Article Text
Abstract
Background and aims: Enteric bacterial and/or food antigens may be crucial in the development of colitis but little is known of the exact mechanism of antigen specific reactions in this condition. The aim of this study was to determine whether systemically primed antigen specific CD4+ T cells containing both CD45RBhigh and CD45RBlow populations participate as a pathogenic subset that in turn leads to inflammatory reactions selectively in the large intestine.
Methods: SCID mice were reconstituted with splenic CD4+ CD45RB+ T cells or CD4+ CD45RBlow T cells isolated from donor mice systemically primed with ovalbumin (OVA) plus CFA. The reconstituted mice were then fed OVA for several weeks.

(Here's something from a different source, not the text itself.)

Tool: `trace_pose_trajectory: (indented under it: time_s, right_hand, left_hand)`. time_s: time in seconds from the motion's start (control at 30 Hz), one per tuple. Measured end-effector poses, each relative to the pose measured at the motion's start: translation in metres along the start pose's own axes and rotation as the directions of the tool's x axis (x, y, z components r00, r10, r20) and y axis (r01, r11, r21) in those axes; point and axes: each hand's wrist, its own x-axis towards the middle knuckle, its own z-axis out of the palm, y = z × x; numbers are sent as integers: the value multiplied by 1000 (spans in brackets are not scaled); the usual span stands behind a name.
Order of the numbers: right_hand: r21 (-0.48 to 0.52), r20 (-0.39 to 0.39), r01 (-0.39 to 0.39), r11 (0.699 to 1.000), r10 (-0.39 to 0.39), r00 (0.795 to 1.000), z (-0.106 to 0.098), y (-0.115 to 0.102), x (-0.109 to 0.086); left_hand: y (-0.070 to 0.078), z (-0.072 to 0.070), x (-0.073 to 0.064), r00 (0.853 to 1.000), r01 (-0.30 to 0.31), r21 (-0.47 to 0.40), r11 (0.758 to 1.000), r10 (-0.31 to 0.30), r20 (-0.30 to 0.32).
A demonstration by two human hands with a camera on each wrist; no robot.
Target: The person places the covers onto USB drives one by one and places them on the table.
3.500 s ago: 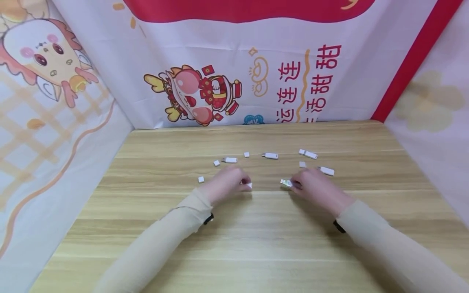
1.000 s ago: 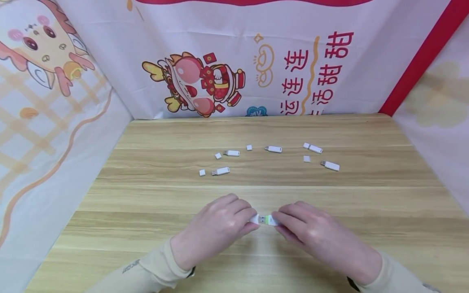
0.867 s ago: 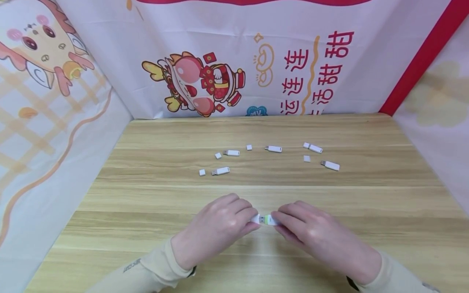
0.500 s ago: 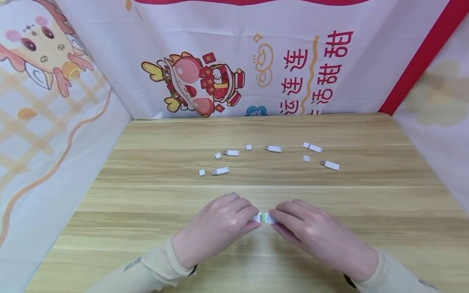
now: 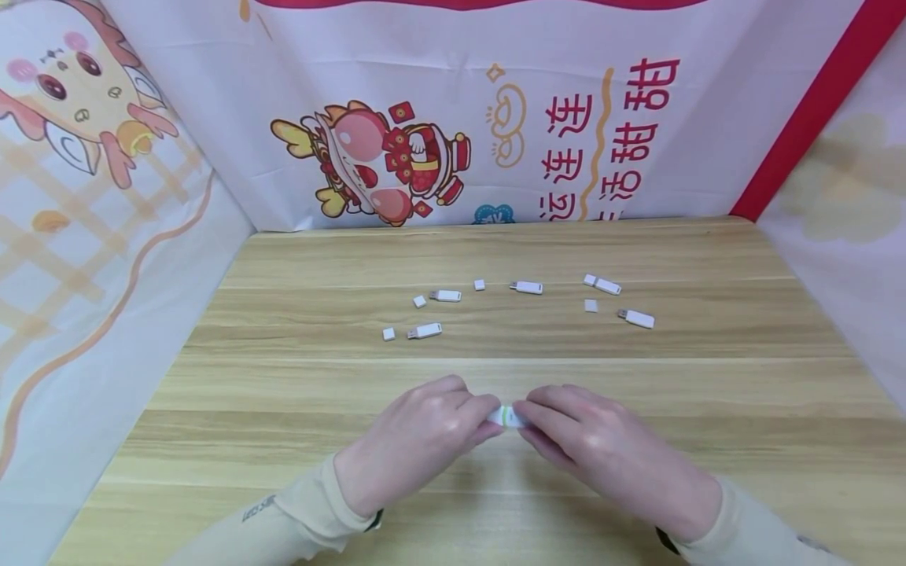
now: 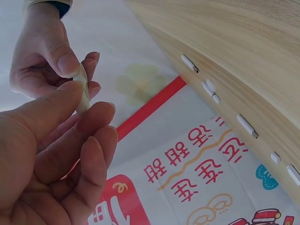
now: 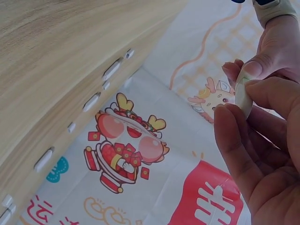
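Note:
My left hand [image 5: 418, 436] pinches a small white cap [image 5: 497, 416] between thumb and fingertips, at the head view's lower middle. Facing it, my right hand [image 5: 616, 448] pinches the white body of a USB stick [image 5: 517, 417]. Cap and body meet end to end, with a thin green band at the joint and no metal plug showing. Both wrist views have the fingertips nearly together on the stick, which appears as a slim white piece [image 6: 83, 96] in the left one. Fingers cover much of it. The pair is held above the wooden table [image 5: 283, 377].
Farther back lie several white USB sticks, such as one at left [image 5: 427, 331], one at centre [image 5: 528, 288] and one at right [image 5: 637, 319]. Loose white caps, including a left one [image 5: 388, 334] and a right one [image 5: 591, 306], lie near them. A printed cloth [image 5: 425, 63] hangs behind.
Earlier the hands were farther out over the table, apart; they drew back and came together. Over the last second, the right hand moved left and the metal plug vanished into the cap.

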Motion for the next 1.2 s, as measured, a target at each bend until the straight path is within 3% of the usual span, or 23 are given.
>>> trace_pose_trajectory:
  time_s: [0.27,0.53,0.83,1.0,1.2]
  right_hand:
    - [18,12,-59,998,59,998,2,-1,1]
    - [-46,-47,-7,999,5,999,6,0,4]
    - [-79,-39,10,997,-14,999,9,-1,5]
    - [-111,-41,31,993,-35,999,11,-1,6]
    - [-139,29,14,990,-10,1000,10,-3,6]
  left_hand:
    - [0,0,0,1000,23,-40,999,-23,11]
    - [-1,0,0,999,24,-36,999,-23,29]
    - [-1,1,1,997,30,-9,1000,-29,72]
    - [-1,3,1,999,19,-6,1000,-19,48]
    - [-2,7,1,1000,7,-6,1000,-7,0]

Results: Reconstitution of SCID mice with OVA primed splenic CD4+ T cells, containing populations of CD45RBhigh and CD45RBlow, resulted in the development of colitis by 4–5 weeks following repeated administration of oral OVA. Histopathological study revealed thickened wall, inflammatory cell infiltration, crypt elongation, and loss of goblet cells in the large intestine. The CD4+ CD45RBlow population of cells extracted from the affected large intestine secreted high levels of interferon γ (IFN-γ) and tumour necrosis factor α (TNF-α) at the protein and mRNA levels. Administration of neutralising antibodies to TNF-α, but not to IFN-γ, prevented the development of colitis. Furthermore, adoptive transfer with OVA primed splenic CD4+ CD45RBlow T cells evoked severe colitis.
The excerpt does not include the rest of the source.